Explorer to make 'coldest journey' to Antarctica
JOHANNESBURG — It's a six-month expedition in almost constant darkness, in the coldest place on the planet, with no chance of rescue if things go wrong. Sir Ranulph Fiennes, a British explorer, calls it one of the last remaining polar challenges: crossing Antarctica during the region's winter.
Fiennes, 68, and his five-member team left the South African port city on Monday aboard a South African polar vessel, the SA Agulhas, for what they have dubbed “The Coldest Journey.”
After reaching the southernmost continent, the expedition will begin its journey via the South Pole on March 21, traversing nearly 2,485 miles in a place, beautiful and forbidding, where temperatures often dip as low as minus minus 94 Fahrenheit.
Or colder.
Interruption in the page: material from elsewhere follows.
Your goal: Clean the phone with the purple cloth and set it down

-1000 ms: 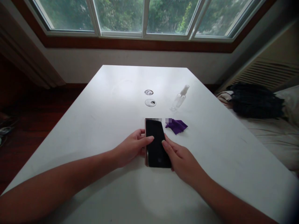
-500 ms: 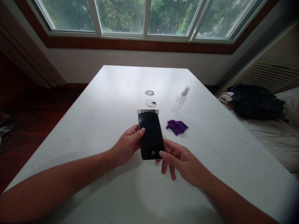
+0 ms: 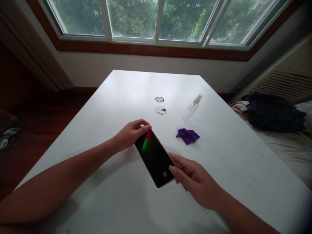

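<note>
A black smartphone (image 3: 154, 158) with a dark screen is held above the white table (image 3: 102, 110), tilted with its top end toward the upper left. My left hand (image 3: 130, 133) pinches its top corner between thumb and fingers. My right hand (image 3: 192, 180) grips the bottom end, thumb on the screen near the home button. A crumpled purple cloth (image 3: 188, 135) lies on the table just right of the phone. Beyond it stands a small clear spray bottle (image 3: 193, 108) with a white cap.
Two round cable grommets (image 3: 160, 110) are set into the table behind the phone. A bed with a black garment (image 3: 273, 112) runs along the table's right side. Windows line the far wall, and dark wooden floor lies to the left.
The phone has been lifted off the table and turned anticlockwise, its top swinging left. My left hand shifted from the phone's side to its top corner; my right moved to the bottom end.
</note>
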### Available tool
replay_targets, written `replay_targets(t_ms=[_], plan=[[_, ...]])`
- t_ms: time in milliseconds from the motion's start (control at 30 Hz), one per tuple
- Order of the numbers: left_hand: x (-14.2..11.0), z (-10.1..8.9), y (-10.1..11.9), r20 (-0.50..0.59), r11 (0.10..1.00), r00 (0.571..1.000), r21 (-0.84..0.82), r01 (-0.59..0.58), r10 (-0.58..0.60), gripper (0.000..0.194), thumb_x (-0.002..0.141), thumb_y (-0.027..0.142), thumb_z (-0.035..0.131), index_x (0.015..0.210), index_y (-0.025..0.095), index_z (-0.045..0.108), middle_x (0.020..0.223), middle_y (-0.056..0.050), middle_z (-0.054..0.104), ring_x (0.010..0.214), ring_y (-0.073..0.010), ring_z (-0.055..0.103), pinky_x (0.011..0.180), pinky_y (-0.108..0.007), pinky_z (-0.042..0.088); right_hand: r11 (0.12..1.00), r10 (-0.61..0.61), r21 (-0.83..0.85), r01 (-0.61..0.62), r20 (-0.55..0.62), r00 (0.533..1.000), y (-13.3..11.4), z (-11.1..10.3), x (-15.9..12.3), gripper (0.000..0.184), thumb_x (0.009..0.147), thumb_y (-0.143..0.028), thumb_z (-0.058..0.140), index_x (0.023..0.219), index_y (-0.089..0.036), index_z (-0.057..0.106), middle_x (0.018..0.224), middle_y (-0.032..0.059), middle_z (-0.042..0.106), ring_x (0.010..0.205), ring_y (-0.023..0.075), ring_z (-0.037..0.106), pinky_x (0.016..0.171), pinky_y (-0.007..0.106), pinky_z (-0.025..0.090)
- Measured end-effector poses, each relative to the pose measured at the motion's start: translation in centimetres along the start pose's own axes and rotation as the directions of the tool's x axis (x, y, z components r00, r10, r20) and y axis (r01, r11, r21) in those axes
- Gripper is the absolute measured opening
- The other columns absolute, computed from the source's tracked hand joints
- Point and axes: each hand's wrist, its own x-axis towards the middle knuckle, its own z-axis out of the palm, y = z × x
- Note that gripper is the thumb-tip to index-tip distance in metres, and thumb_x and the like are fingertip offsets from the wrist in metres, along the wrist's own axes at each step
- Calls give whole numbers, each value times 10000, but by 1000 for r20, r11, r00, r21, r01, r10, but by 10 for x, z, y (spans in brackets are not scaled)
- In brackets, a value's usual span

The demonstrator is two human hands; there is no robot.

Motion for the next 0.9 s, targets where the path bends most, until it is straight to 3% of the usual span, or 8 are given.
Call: replay_targets(t_ms=[100,233,333,467,533,667,800,900], plan=[[-1,2,-1,-32,1000,999,-10,-8,8,402,823,554,717,921,168,661,731,12,633,634,-115,569,580,-210,430,996,58,61,-59,13,998,4,2,0,518,999,-430,570,1479,-246,502,652,-54,467,514,74,405,456,189,329],[3,3,-2,-69,996,997,-86,32,-38,549,848,682,611,943,143,654,748,-17,625,610,-115,575,537,-210,444,969,117,227,-94,-88,989,11,2,5,556,970,-482,594,1441,-191,537,633,-45,525,443,67,422,400,188,325],[1,8,0,111,977,982,-137,166,-151,646,839,758,548,1005,138,627,837,-64,658,633,-151,641,486,-225,476,949,105,313,-35,-209,972,14,-2,11,590,944,-486,629,1425,-158,537,627,-32,565,435,86,484,389,195,375],[-12,27,2,426,964,870,15,266,-247,510,834,582,705,1083,151,594,1003,-127,722,779,-193,710,549,-245,533,940,50,337,61,-310,949,18,-10,16,587,932,-471,653,1417,-167,525,668,-17,607,498,115,568,433,216,465],[-19,36,0,464,967,856,2,256,-227,476,840,514,727,1119,162,570,1000,-117,732,788,-185,712,553,-237,526,940,36,334,72,-306,951,20,-12,18,591,933,-472,655,1426,-178,515,677,-17,610,516,120,583,443,219,480],[-23,43,-8,405,964,884,-22,265,-234,391,851,454,727,1021,149,551,860,-77,723,685,-141,679,500,-198,461,946,46,322,32,-232,972,24,-8,21,611,931,-495,648,1435,-181,505,720,-9,610,551,124,591,449,224,483],[-18,37,-15,349,959,900,-9,282,-261,338,872,433,699,954,144,543,856,-72,723,667,-114,656,530,-197,461,993,31,115,-1,-263,964,27,-12,22,661,926,-531,630,1490,-236,452,835,11,627,581,145,585,443,264,473],[-15,32,-13,302,954,906,50,295,-296,319,874,426,681,905,151,522,849,-71,723,674,-124,658,531,-210,460,934,-199,-357,8,-503,841,27,-31,22,439,941,-480,624,1305,-237,649,888,38,657,679,167,593,594,314,508]])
Antarctica has recorded the lowest temperature anywhere on the planet — a shocking minus 128.
The trip is particularly hazardous. No aircraft can travel inland in winter because fuel may freeze, meaning there is no chance of rescue if disaster strikes.
Even Fiennes, who has spent a lifetime embracing peril, is circumspect.
“I usually look forward to expeditions, but there is such a big degree of uncertainty with this one that looking forward to it is probably not the exact right word,” said Fiennes, third cousin to actors Ralph and Joseph.
Fiennes and his team will have high-tech gear, including battery-operated heating mechanisms in their clothing.